Your task
Every line below that includes "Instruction" counts toward the total. Report that total alone.

Provided entries
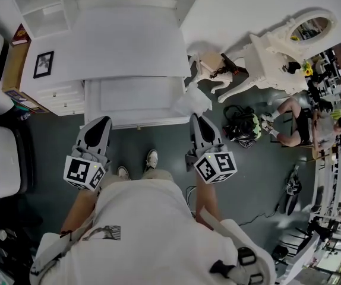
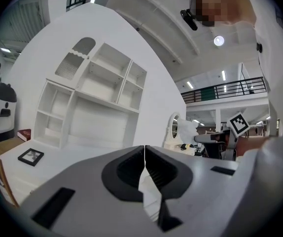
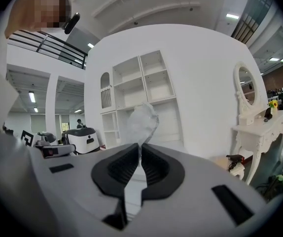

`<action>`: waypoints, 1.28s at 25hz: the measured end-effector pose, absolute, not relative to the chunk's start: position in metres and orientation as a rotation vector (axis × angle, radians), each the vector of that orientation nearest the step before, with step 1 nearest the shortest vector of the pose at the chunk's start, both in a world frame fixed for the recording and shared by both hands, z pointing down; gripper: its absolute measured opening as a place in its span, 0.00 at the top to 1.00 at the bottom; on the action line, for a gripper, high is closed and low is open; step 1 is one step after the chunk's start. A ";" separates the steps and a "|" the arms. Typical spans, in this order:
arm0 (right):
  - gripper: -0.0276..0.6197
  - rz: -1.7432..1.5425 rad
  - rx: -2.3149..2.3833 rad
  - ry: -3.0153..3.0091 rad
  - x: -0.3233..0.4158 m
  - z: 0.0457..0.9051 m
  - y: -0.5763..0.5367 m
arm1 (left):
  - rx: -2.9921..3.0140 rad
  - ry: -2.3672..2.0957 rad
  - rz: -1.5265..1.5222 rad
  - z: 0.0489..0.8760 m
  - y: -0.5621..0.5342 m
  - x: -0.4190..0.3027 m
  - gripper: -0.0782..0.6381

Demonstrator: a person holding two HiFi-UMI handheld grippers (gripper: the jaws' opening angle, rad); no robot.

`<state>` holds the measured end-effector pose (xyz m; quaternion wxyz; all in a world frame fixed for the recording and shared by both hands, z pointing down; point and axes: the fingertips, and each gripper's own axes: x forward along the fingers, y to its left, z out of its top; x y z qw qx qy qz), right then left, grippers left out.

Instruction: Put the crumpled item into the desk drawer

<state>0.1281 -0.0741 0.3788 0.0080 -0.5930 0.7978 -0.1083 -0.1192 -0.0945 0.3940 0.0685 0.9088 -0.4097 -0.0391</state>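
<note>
Fingers (image 3: 124, 168) of the right gripper (image 3: 140, 147) are pinched on the crumpled item (image 3: 142, 121) — a white wad that stands up above their tips. The left gripper (image 2: 145, 154) has its fingers pressed together with nothing between them. A person stands facing a white counter (image 1: 123, 46), one gripper in each hand, both held about level near its front edge. Below the top, the drawer (image 1: 135, 119) looks pulled out toward the person, its pale inside showing. The item sits at the drawer's right front corner, not yet inside. The step in hand seems to be the carry to the drawer. Next, the right gripper would need to move left over the open drawer, dip, and spread its fingers — the wad looks light and may cling.
</note>
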 end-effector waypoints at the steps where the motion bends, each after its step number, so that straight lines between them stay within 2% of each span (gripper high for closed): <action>1: 0.91 -0.344 -1.840 2.497 0.133 0.380 -0.079 | 2.737 -1.245 -0.110 0.393 -0.097 -0.114 0.87; 14: 0.91 -0.265 -1.741 2.575 0.230 0.377 -0.163 | 2.763 -1.411 -0.056 0.372 -0.154 -0.015 0.87; 24: 0.91 -0.329 -1.616 2.662 0.229 0.397 -0.198 | 2.712 -1.558 0.025 0.368 -0.170 -0.010 0.87; 32: 0.91 -0.382 -1.539 2.754 0.189 0.418 -0.204 | 2.661 -1.605 0.036 0.378 -0.162 -0.031 0.87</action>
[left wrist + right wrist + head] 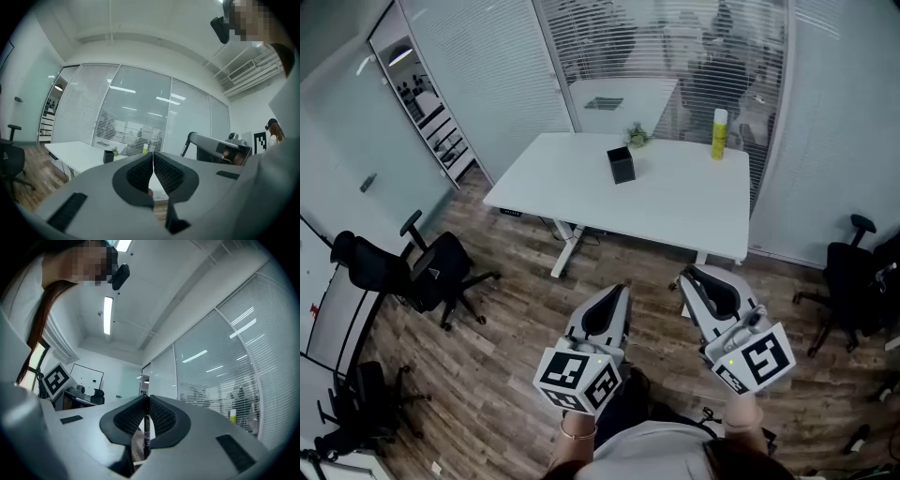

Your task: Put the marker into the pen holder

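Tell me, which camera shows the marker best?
The right gripper view: the marker stands pinched between the jaws of the right claw, close up, black with print along it. The head view and left gripper view show that claw from outside only; the marker cannot be seen there.

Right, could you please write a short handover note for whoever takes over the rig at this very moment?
Left claw: jaws together, nothing between them.
Right claw: shut on the thin black marker with white print.
Both claws are over the wooden floor, well short of the white rectangular table.
The black square pen holder stands upright on that table near its far edge, beside a small green plant.
Done: the marker is gripped.
Left: go to the table, bring the marker over the holder's open top, lower it in and open the right claw.
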`<control>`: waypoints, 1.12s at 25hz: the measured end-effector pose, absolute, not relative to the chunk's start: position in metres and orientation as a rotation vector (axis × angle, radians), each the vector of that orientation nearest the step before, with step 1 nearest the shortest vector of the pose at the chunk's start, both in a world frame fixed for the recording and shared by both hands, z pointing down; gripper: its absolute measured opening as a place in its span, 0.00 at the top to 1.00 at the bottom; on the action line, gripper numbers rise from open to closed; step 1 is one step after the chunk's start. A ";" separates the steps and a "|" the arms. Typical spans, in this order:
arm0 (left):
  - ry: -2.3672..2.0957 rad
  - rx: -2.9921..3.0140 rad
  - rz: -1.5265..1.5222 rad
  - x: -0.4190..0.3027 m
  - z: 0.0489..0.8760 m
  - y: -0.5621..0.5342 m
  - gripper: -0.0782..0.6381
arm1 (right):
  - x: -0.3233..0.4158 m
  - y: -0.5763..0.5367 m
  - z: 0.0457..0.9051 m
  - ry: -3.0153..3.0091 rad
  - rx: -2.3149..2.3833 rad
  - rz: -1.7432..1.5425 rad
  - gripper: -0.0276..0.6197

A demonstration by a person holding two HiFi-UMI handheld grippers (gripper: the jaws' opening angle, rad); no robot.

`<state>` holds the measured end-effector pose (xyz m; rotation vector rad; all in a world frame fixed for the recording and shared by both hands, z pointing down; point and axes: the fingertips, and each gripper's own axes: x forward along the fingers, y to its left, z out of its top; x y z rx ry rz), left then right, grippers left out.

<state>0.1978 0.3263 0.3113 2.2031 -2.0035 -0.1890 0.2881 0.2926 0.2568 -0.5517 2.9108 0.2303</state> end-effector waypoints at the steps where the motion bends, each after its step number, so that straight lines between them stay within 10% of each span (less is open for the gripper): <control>1: -2.000 2.207 -0.189 0.194 0.311 0.322 0.86 | 0.284 0.289 0.257 2.910 -0.560 0.232 0.87; 28: -1.818 2.361 -0.237 0.050 0.312 0.182 0.86 | 0.135 0.159 0.248 2.838 -0.731 0.304 0.87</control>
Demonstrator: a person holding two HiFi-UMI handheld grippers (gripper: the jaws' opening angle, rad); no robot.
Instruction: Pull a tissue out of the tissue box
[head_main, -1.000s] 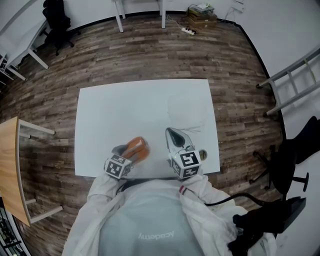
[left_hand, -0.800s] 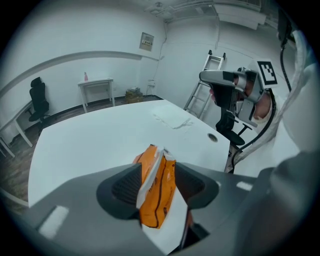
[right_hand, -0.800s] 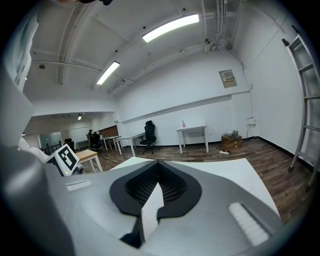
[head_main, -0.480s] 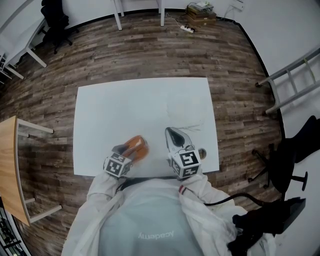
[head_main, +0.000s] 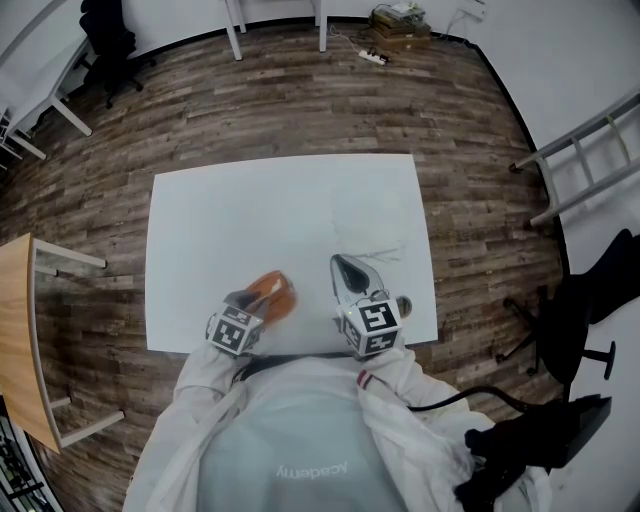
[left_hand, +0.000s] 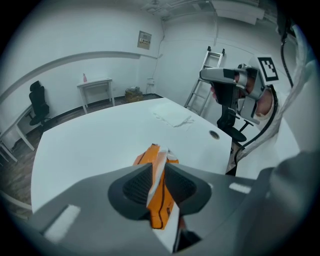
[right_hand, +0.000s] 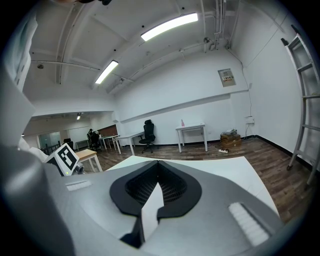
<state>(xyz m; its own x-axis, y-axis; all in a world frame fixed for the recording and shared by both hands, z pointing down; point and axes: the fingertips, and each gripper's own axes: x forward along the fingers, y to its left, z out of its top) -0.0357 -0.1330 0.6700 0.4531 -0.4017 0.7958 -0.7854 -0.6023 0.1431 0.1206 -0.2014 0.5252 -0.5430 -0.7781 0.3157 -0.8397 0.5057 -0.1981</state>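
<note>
The left gripper (left_hand: 159, 172) jaws have just been closing and now clamp the orange tissue pack (left_hand: 148, 156). The right gripper (right_hand: 158, 165), at 3 o'clock, has its jaws together.

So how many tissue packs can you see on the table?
1: the orange tissue pack at the near edge of the table, between the left tongs, which have just been closing on it.

Left gripper (left_hand: 159, 170) tips steeply downward, and its jaws have just been closing, the pads now pinching the orange tissue pack (left_hand: 151, 156). Right gripper (right_hand: 158, 169) sits alongside, nearly level, jaws pressed together with nothing between them. Both white sleeves (head_main: 398, 385) are tucked close to the body.
</note>
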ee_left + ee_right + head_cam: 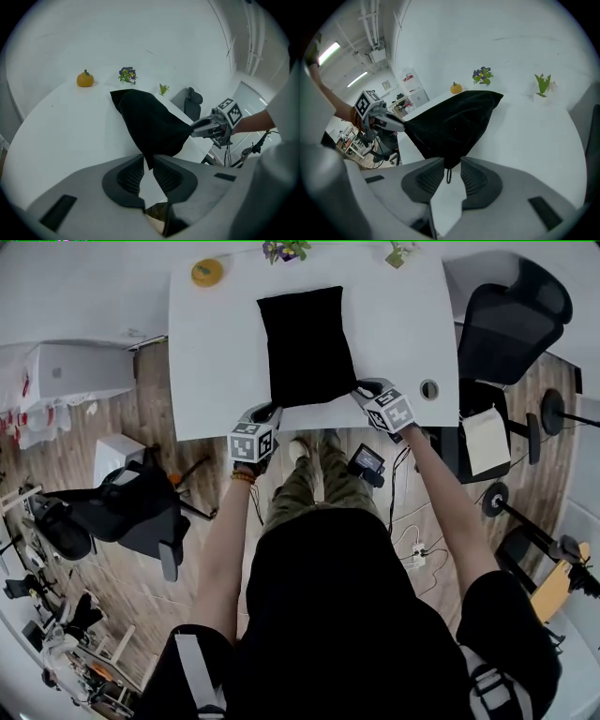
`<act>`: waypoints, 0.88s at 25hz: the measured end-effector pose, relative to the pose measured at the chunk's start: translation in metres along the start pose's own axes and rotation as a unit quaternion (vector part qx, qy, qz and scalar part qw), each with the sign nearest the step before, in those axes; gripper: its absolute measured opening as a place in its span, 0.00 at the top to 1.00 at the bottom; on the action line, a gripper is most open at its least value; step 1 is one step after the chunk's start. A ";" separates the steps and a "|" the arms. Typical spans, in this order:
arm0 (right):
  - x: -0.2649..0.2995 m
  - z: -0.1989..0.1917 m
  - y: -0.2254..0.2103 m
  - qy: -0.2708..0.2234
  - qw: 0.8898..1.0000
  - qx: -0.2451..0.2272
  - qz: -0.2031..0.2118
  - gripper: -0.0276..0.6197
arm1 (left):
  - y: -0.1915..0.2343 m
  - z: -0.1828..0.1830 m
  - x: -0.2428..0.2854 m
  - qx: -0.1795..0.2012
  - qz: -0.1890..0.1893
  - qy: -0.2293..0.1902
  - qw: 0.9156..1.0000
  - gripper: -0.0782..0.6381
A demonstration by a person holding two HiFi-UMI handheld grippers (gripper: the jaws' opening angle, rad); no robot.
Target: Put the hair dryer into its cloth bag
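The black cloth bag [305, 348] lies lengthwise on the white table [211, 362], with its near end at the table's front edge. It bulges, and its contents are hidden. My left gripper [271, 411] is shut on the bag's near left corner; in the left gripper view the cloth [150, 124] is pinched between the jaws [147, 161]. My right gripper [362, 390] is at the near right corner. There the bag's tip [454, 124] and a cord loop hang between its jaws [451, 164], which stand slightly apart without pressing on the cloth.
An orange pumpkin-shaped thing [207, 272], a purple flower pot [284, 249] and a small green plant [398, 253] stand along the table's far edge. A cable hole [429, 388] sits near the front right corner. A black office chair [511, 320] stands to the right.
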State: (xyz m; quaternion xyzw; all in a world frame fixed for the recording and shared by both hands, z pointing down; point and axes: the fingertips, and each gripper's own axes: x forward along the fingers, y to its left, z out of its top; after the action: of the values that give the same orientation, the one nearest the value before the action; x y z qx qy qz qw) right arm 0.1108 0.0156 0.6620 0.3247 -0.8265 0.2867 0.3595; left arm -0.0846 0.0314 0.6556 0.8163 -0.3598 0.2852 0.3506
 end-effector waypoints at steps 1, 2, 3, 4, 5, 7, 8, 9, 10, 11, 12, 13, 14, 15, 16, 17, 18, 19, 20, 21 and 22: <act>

Output below
2